EXERCISE
From the records below, copy out exactly the lines from the one containing "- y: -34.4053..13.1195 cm" to the one containing "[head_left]", both included. Add nothing else.

[Records drawn from a dataset]
# # # # # # #

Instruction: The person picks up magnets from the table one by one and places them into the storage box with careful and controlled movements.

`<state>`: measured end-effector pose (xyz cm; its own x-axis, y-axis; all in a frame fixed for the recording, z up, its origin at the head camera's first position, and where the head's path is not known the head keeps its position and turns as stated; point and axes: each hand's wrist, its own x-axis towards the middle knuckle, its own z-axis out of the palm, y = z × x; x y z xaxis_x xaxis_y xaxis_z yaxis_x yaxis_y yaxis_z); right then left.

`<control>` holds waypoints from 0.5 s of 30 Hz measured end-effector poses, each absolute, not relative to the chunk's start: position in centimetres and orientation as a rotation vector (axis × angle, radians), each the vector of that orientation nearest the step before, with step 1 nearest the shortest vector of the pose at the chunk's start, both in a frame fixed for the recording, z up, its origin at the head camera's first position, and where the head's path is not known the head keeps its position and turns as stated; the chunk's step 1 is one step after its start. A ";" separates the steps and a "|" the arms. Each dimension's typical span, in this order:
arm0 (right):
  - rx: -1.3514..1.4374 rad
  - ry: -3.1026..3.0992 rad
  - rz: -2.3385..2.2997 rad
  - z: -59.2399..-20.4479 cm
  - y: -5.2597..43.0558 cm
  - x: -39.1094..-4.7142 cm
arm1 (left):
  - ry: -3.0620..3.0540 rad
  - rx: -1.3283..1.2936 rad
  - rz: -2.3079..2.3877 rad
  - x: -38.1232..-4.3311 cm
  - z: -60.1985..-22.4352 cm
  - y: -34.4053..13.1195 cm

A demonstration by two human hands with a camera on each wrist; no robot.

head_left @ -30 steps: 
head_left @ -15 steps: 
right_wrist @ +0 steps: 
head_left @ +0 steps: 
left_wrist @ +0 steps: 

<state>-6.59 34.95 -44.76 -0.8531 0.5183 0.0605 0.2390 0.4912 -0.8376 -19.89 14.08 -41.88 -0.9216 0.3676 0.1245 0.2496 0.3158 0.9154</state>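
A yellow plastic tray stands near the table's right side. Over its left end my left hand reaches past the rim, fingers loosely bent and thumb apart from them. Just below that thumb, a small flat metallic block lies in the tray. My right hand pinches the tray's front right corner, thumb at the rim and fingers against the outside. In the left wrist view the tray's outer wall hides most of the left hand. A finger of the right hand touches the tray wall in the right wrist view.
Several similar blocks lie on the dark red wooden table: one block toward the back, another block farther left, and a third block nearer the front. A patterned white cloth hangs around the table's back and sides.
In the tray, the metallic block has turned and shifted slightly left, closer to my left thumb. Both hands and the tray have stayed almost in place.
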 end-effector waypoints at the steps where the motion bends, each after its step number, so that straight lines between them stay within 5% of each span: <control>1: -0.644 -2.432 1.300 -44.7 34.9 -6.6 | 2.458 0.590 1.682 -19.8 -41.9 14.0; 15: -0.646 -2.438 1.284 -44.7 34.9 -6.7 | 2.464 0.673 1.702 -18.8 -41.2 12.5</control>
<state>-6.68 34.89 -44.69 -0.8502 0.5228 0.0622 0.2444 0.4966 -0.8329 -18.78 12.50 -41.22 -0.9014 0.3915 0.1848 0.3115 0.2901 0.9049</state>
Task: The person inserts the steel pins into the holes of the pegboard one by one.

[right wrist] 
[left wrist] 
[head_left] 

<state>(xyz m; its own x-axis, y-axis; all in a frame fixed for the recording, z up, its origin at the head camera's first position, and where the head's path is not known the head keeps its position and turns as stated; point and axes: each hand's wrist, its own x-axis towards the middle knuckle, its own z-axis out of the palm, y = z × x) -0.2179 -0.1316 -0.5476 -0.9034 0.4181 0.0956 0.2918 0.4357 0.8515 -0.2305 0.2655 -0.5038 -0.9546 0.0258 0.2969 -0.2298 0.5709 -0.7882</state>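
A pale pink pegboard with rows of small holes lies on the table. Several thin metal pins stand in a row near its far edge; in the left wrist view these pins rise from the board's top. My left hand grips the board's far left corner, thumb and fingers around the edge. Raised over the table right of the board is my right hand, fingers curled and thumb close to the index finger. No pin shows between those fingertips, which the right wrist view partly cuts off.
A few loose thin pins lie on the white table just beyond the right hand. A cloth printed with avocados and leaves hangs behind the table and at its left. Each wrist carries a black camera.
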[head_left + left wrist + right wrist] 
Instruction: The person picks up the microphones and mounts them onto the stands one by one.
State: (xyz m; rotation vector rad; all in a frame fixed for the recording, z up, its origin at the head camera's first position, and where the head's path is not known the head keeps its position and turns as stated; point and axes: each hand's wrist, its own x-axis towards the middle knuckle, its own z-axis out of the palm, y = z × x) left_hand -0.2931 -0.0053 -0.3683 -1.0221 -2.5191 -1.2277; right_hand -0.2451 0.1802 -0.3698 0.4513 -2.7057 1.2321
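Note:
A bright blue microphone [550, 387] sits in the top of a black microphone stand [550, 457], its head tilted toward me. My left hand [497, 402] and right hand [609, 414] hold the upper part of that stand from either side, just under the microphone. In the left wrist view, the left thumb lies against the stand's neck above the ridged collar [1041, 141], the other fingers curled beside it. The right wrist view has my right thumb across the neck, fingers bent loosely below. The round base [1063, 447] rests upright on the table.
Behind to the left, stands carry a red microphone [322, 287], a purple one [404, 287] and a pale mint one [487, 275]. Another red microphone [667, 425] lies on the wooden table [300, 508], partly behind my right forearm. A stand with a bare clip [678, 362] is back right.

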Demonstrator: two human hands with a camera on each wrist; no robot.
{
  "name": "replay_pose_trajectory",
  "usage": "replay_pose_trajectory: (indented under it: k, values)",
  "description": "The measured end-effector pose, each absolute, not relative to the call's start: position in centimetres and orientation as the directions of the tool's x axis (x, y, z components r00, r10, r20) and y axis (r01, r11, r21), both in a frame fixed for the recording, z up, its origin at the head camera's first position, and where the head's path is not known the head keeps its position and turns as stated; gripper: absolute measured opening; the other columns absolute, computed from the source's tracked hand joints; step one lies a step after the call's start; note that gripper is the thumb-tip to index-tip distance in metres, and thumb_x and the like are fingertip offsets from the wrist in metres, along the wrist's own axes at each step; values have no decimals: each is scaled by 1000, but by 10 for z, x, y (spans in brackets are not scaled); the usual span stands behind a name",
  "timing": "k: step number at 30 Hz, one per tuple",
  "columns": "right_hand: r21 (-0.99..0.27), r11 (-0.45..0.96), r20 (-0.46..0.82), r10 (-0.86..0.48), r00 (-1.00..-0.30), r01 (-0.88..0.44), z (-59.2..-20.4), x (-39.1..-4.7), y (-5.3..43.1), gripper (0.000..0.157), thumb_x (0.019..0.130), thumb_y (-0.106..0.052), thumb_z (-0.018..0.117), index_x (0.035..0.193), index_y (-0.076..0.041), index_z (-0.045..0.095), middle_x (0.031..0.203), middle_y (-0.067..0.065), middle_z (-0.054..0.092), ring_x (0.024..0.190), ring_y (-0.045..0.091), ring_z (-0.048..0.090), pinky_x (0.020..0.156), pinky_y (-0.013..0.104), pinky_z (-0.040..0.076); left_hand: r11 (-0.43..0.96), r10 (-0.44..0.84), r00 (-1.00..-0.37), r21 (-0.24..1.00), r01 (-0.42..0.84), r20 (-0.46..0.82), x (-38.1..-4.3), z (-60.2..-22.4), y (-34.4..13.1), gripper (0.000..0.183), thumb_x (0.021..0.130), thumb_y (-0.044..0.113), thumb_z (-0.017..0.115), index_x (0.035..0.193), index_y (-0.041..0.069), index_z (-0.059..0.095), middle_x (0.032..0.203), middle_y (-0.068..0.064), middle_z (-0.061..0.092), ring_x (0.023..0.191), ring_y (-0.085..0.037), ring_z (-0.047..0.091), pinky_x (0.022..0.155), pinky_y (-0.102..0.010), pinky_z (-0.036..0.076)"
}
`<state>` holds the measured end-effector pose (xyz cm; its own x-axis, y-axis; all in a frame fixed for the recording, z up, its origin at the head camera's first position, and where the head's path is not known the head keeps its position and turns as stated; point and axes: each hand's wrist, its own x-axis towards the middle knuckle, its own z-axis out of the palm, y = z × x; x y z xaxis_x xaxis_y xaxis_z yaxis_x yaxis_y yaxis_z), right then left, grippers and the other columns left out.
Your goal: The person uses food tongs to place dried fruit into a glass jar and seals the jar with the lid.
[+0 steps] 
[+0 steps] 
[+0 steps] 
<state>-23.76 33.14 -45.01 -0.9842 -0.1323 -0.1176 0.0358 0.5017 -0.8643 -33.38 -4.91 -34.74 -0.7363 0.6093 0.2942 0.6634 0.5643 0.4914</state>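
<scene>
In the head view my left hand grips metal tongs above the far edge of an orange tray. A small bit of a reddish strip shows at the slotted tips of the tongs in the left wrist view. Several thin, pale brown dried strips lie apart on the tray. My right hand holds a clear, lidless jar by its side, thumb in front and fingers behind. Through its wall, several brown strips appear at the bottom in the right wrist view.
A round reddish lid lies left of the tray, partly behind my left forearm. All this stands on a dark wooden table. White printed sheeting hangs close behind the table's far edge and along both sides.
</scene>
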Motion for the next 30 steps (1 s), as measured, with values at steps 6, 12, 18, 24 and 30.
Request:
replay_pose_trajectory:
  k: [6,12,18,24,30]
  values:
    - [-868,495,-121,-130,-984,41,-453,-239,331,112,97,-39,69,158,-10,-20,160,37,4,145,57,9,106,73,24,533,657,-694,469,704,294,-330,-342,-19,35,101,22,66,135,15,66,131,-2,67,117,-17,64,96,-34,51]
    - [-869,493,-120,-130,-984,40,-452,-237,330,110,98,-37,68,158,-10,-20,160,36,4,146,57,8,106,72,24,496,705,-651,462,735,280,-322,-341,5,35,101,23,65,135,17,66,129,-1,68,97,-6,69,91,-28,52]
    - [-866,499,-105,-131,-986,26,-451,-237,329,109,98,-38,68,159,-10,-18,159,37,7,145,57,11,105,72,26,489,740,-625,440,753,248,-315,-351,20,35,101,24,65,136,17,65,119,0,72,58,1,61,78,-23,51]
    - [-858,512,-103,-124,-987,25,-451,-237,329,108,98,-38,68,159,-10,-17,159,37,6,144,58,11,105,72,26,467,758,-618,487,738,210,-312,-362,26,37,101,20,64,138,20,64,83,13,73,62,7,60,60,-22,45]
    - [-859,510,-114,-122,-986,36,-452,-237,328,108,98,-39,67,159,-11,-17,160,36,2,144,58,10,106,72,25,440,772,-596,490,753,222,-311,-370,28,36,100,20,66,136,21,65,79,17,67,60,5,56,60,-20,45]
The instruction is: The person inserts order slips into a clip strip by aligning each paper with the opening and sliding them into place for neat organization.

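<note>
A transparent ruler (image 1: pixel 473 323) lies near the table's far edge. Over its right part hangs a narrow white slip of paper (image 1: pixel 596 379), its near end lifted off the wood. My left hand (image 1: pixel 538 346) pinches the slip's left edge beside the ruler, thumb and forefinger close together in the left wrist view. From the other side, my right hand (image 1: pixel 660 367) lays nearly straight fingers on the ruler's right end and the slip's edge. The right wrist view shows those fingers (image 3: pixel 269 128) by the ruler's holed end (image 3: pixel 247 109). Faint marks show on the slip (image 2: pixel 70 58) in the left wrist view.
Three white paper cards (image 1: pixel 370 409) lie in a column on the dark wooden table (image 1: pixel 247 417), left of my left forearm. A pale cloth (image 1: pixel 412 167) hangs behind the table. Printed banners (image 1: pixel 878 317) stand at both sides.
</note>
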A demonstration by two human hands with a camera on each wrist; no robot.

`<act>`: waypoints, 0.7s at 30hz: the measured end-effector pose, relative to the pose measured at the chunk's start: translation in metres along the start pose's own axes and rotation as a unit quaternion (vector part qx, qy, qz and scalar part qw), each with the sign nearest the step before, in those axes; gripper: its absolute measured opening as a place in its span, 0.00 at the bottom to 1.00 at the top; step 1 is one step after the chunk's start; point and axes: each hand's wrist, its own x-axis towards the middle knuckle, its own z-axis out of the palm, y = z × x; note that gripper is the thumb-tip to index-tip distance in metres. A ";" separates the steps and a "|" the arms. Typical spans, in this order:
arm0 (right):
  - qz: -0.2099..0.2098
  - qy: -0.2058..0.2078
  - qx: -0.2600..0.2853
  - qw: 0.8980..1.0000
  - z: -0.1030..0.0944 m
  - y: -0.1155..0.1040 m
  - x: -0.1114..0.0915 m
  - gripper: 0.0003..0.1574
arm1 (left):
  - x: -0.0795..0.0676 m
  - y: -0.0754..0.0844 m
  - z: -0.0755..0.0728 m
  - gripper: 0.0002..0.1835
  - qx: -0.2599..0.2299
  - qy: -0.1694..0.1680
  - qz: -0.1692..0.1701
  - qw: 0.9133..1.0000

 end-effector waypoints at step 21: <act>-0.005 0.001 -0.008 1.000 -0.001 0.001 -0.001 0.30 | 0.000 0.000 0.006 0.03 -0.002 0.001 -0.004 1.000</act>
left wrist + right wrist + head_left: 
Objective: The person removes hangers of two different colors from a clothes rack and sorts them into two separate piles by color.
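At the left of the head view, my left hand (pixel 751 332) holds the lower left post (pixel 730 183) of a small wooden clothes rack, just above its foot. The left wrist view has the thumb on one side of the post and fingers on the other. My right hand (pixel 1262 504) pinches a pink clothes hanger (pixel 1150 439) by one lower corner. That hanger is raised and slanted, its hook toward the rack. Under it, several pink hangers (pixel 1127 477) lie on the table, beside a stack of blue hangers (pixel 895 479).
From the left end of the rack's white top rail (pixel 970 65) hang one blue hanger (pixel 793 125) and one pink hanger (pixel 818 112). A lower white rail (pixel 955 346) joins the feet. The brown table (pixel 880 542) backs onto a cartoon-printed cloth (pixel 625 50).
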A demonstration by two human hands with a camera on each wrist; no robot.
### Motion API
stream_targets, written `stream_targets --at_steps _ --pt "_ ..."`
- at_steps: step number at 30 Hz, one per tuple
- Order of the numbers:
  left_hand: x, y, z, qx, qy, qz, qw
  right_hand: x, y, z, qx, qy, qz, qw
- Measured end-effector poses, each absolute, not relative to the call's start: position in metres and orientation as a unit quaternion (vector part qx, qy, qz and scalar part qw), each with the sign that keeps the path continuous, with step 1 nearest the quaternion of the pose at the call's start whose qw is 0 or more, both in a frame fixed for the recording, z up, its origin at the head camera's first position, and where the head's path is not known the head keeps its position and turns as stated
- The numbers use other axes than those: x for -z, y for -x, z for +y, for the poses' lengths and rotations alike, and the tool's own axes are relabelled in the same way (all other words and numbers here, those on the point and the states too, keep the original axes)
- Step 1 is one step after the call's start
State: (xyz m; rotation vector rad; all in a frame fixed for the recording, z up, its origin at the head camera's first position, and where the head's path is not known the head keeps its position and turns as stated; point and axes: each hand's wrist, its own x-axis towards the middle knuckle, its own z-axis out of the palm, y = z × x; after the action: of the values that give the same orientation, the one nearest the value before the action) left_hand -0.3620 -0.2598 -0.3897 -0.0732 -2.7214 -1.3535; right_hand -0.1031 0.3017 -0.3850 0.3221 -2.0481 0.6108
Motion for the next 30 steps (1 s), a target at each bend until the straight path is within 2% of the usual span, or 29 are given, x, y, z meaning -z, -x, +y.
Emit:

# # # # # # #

ANSWER TO THIS TASK
  - y: -34.4053..13.1195 cm

A demonstration by two human hands with a camera on each wrist; no robot.

head_left @ -30 steps: 
head_left @ -15 steps: 
right_wrist @ +0 steps: 
head_left @ +0 steps: 
left_wrist @ +0 steps: 

<state>-6.59 34.95 -44.76 -0.8531 0.5183 0.0605 0.2390 0.4912 -0.8376 -19.89 14.08 -41.88 -0.9216 0.3676 0.1245 0.2496 0.3158 0.9154</state>
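A yellow plastic tray stands near the table's right side. Over its left end my left hand reaches past the rim, fingers loosely bent and thumb apart from them. Just below that thumb, a small flat metallic block lies in the tray. My right hand pinches the tray's front right corner, thumb at the rim and fingers against the outside. In the left wrist view the tray's outer wall hides most of the left hand. A finger of the right hand touches the tray wall in the right wrist view.
Several similar blocks lie on the dark red wooden table: one block toward the back, another block farther left, and a third block nearer the front. A patterned white cloth hangs around the table's back and sides.
In the tray, the metallic block has turned and shifted slightly left, closer to my left thumb. Both hands and the tray have stayed almost in place.
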 end-effector waypoints at the steps where the motion bends, each after its step number, so that straight lines between them stay within 5% of each span: <control>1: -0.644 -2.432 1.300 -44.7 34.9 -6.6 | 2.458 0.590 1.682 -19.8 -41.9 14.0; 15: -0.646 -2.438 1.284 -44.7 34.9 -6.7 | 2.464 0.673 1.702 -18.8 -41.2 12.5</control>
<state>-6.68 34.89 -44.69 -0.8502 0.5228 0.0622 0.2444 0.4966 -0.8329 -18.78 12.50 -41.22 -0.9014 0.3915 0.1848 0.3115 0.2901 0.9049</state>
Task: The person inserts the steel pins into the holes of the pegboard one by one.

[right wrist] 
[left wrist] 
[head_left] 

The work on this exercise has been finished.